69P/Taylor

Discovery
- Discovered by: Clement J. Taylor
- Discovery site: Cape Town, South Africa
- Discovery date: 24 November 1915

Designations
- MPC designation: D/1915 W1 P/1976 X1
- Alternative designations: 1916 I, 1977 II; 1990 XXX; 1915e, 1977a, 1990n;

Orbital characteristics
- Epoch: 21 November 2025 (JD 2461000.5)
- Observation arc: 103.28 years
- Number of observations: 854
- Aphelion: 5.489 AU
- Perihelion: 2.271 AU
- Semi-major axis: 3.879 AU
- Eccentricity: 0.41469
- Orbital period: 7.641 years
- Inclination: 22.061°
- Longitude of ascending node: 104.81°
- Argument of periapsis: 343.53°
- Mean anomaly: 314.03°
- Last perihelion: 18 March 2019
- Next perihelion: 12 November 2026
- T_{Jupiter}: 2.797
- Earth MOID: 1.306 AU
- Jupiter MOID: 0.134 AU

Physical characteristics
- Mean radius: 0.83 km (0.52 mi)
- Mean density: 560±80 kg/m^{3}
- Comet total magnitude (M1): 17.3

= 69P/Taylor =

Jupiter-family comet

Comet Taylor, also known as 69P/Taylor, is a Jupiter-family comet with a 7.64-year orbit around the Sun. It is the only comet discovered by South African astronomer, Clement Jennings Taylor. It will next come to perihelion on 12 November 2026, but will only brighten to about magnitude 17–21.
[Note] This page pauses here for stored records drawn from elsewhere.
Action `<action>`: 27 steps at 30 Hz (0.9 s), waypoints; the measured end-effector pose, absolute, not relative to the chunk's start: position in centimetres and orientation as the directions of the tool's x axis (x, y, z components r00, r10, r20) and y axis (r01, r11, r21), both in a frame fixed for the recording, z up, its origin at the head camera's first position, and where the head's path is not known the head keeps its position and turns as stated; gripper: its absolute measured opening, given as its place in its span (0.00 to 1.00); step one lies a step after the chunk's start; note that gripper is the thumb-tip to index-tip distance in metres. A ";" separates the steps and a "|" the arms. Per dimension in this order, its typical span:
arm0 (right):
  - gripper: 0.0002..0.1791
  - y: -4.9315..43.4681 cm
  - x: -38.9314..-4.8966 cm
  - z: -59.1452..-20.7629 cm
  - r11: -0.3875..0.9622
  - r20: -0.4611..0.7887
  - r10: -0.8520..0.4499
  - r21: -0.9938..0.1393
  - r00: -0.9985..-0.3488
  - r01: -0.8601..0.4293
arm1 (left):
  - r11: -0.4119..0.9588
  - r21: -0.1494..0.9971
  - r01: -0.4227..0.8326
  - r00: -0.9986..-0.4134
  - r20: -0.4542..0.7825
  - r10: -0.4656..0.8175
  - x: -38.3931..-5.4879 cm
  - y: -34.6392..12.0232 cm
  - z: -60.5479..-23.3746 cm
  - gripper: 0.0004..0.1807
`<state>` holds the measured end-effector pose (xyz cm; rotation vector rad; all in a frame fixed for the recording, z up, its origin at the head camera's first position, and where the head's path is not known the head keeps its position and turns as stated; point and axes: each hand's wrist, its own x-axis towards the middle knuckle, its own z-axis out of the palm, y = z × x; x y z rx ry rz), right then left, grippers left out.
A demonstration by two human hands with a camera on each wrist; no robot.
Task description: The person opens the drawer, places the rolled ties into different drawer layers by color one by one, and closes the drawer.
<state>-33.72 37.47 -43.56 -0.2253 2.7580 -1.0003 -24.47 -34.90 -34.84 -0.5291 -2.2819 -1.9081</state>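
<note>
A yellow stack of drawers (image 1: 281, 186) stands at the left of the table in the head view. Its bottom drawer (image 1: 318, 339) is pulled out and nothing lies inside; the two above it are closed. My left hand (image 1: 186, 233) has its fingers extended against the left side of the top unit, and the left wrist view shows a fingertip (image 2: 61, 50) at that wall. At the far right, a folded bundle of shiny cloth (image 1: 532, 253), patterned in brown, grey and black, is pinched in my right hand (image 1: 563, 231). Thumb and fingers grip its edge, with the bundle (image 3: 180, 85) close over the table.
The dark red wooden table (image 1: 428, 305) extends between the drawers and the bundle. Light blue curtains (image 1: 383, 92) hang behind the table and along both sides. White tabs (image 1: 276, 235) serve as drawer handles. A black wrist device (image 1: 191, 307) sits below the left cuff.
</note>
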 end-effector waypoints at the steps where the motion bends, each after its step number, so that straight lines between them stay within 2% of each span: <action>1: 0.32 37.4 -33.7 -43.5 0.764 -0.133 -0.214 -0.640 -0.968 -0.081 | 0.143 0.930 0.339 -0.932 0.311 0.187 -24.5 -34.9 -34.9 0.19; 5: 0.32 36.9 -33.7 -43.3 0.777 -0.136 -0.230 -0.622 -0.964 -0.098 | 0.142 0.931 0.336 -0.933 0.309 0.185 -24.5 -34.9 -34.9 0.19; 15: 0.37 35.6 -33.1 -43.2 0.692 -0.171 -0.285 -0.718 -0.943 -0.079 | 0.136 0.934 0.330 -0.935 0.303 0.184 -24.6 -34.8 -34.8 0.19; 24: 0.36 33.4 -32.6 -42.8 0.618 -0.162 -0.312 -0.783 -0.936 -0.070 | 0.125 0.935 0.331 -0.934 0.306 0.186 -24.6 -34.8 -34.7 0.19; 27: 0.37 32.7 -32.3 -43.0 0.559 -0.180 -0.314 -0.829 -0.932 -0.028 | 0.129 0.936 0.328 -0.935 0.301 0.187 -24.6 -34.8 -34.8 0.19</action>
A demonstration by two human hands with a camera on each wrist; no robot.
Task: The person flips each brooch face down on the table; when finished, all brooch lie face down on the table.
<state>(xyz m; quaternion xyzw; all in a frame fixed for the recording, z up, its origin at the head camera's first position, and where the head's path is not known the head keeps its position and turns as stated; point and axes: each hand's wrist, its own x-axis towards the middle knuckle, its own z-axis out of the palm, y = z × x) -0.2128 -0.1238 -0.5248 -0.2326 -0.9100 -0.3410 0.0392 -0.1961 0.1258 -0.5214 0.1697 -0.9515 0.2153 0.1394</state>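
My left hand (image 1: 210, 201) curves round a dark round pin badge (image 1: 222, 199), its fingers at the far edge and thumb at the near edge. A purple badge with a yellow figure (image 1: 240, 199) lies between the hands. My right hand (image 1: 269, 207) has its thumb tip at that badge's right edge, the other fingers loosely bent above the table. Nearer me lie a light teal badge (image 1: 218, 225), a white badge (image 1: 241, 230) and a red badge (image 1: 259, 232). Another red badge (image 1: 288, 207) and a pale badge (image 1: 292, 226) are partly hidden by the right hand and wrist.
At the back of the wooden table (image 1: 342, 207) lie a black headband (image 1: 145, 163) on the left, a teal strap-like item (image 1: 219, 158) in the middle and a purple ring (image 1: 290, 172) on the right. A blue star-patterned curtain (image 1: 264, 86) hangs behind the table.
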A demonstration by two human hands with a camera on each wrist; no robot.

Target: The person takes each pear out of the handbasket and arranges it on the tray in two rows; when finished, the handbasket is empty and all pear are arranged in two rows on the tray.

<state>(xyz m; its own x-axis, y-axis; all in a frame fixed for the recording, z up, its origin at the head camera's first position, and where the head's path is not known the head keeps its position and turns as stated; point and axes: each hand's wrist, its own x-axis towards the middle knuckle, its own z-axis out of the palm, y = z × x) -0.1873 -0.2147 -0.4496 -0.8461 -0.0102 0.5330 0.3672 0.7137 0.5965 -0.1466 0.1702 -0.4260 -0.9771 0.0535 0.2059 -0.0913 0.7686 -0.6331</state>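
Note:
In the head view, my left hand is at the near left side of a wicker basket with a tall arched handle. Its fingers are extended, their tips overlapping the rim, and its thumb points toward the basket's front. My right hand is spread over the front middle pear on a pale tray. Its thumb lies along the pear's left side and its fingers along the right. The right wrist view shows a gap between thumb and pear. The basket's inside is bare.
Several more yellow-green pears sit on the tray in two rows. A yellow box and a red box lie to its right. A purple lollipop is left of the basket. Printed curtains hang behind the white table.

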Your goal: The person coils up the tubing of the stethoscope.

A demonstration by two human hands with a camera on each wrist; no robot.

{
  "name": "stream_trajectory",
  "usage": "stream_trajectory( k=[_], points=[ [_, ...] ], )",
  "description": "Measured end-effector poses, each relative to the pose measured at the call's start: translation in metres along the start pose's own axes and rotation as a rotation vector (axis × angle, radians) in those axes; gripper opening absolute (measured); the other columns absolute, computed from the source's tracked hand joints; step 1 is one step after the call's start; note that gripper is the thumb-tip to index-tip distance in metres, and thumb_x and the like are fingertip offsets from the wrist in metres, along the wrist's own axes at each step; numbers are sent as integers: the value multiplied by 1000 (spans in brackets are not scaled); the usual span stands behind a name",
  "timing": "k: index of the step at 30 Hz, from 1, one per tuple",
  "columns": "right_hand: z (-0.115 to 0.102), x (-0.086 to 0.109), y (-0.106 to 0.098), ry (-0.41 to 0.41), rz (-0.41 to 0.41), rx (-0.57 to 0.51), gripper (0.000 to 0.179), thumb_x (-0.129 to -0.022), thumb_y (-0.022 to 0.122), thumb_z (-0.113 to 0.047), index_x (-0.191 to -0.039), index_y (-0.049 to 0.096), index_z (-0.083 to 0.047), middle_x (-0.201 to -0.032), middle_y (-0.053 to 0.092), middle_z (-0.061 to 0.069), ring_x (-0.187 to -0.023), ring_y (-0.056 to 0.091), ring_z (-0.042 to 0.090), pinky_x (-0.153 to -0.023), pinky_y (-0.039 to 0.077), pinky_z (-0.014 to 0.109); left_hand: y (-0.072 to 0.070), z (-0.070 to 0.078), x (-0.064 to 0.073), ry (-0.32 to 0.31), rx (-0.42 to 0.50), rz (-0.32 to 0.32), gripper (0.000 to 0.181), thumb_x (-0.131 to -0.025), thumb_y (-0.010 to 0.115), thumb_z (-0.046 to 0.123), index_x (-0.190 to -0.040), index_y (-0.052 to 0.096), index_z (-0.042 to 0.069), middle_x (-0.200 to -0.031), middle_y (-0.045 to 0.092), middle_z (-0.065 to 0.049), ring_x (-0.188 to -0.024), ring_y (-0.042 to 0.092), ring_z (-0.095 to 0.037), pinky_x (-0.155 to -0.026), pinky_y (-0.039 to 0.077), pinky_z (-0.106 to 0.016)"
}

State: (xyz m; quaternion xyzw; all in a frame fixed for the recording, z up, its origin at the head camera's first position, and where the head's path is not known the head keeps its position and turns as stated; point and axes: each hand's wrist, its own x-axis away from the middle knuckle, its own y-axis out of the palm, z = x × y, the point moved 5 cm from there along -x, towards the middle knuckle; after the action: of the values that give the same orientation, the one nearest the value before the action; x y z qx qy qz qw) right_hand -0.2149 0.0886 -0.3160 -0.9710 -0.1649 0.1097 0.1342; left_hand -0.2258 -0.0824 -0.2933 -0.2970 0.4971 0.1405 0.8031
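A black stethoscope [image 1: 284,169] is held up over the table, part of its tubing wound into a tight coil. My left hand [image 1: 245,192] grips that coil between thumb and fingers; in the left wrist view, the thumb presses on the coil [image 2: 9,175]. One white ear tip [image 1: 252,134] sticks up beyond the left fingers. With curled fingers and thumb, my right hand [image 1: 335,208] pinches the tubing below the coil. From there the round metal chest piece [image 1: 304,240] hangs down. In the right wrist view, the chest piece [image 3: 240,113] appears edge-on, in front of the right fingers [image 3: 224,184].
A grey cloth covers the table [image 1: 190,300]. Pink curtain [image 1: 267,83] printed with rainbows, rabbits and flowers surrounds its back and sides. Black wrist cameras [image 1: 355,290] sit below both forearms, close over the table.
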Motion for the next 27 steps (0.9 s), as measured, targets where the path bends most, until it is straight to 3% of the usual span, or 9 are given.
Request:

== Observational history ==
=== Discovery ===
The comet was first discovered by Clement J. Taylor from Cape Town, South Africa on 24 November 1915. It was first recognized as a periodic comet after Hamilton Jeffers and Ferdinand J. Neubauer calculated its orbit in February 1916. Around the same time, George van Biesbroeck and Edward Emerson Barnard observed the comet from the Yerkes Observatory, and reported that the comet split into two distinct nuclei, A and B. Barnard initially identified the brighter Fragment A as the main component of Comet Taylor, however he later determined that it was Fragment B the actual main body instead, after orbital calculations of the latter fragment matched that of the pre-breakup nucleus, indicating that Fragment A was undergoing an outburst at the time. The comet was last seen in May 1917.

=== Loss and recovery ===
The comet was predicted to return in 1922, but was not recovered. After a close encounter with Jupiter in 1925, of which the comet approached the planet at a distance of 0.24 AU, the comet was declared lost.

In 1928, the discovery of 30P/Reinmuth was originally assumed to be Comet Taylor, and again in 1951 the same assumption was made with 49P/Arend-Rigaux.

The 1976 return was predicted by N. A. Belyaev and V. V. Emelʹyanenko and on 25 January 1977, Charles Kowal announced that he recovered the comet on photographic plates taken from the Palomar Observatory on 13 December 1976.

=== Follow-up observations ===
The comet was recovered for the returns in 1984 and 1990, and in January 1998 was observed as magnitude 12 when it was 1.0 AU from Earth.

There were 6 recovery images of 69P in October 2018 when the comet had a magnitude of about 20.5. Due to the lack of observations, when the comet was at perihelion on 18 March 2019 and 2.45 AU from Earth, the 3-sigma uncertainty in the comet's Earth distance was ±6000 km.

== Physical characteristics ==
Between 2006 and 2007, infrared observations from the Spitzer Space Telescope revealed that the nucleus of 69P/Taylor has an effective radius of around 0.83 km.